> YOUR GOAL: Each line of the listing below must be set down exactly.

> DATA EXTRACT:
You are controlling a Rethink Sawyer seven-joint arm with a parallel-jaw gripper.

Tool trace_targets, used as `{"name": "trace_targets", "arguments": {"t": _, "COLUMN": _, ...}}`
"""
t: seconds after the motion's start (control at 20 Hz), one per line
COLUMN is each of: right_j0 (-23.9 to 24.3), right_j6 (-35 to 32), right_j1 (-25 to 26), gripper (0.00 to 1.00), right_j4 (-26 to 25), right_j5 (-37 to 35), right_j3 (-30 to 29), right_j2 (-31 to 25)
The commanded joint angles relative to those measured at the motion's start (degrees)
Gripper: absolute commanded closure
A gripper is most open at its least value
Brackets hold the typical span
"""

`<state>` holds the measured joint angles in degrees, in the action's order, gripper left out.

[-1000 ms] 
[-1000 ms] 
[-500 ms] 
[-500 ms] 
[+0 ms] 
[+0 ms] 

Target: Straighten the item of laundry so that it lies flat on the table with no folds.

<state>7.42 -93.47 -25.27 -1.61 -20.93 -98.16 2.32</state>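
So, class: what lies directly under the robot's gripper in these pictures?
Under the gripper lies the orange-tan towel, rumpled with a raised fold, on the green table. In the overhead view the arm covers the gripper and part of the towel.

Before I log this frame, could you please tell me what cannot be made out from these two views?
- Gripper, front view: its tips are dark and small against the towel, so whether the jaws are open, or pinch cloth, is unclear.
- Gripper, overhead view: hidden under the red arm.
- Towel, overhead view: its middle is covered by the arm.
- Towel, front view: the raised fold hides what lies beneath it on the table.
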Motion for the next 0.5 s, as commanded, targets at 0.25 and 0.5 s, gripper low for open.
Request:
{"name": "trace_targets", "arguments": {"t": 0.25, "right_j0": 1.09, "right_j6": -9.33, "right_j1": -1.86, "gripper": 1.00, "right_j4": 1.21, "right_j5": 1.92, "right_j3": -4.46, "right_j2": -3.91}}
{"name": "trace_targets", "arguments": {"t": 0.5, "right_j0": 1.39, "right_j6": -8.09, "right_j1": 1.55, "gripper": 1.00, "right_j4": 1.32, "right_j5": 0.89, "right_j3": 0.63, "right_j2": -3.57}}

> REPLY:
You are controlling a Rethink Sawyer seven-joint arm with a parallel-jaw gripper.

Tool trace_targets, used as `{"name": "trace_targets", "arguments": {"t": _, "COLUMN": _, ...}}`
"""
t: seconds after the motion's start (control at 20 Hz), one per line
COLUMN is each of: right_j0 (-23.9 to 24.3), right_j6 (-35 to 32), right_j1 (-25 to 26), gripper (0.00 to 1.00), right_j4 (-26 to 25), right_j5 (-37 to 35), right_j3 (-30 to 29), right_j2 (-31 to 25)
The commanded joint angles relative to those measured at the motion's start (degrees)
Gripper: absolute commanded closure
A gripper is most open at its least value
Brackets hold the typical span
"""

`<state>` holds the measured joint angles in degrees, in the action's order, gripper left out.

[-1000 ms] 
[-1000 ms] 
[-500 ms] 
[-500 ms] 
[+0 ms] 
[+0 ms] 

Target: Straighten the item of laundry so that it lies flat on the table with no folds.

<state>7.42 -93.47 -25.27 -1.61 -20.93 -98.16 2.32</state>
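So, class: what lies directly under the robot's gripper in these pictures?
Under the gripper lies the orange-tan towel, rumpled with a raised fold, on the green table. In the overhead view the arm covers the gripper and part of the towel.

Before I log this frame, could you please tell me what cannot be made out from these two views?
- Gripper, front view: its tips are dark and small against the towel, so whether the jaws are open, or pinch cloth, is unclear.
- Gripper, overhead view: hidden under the red arm.
- Towel, overhead view: its middle is covered by the arm.
- Towel, front view: the raised fold hides what lies beneath it on the table.
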Motion for the next 0.5 s, as commanded, targets at 0.25 and 0.5 s, gripper low for open.
Request:
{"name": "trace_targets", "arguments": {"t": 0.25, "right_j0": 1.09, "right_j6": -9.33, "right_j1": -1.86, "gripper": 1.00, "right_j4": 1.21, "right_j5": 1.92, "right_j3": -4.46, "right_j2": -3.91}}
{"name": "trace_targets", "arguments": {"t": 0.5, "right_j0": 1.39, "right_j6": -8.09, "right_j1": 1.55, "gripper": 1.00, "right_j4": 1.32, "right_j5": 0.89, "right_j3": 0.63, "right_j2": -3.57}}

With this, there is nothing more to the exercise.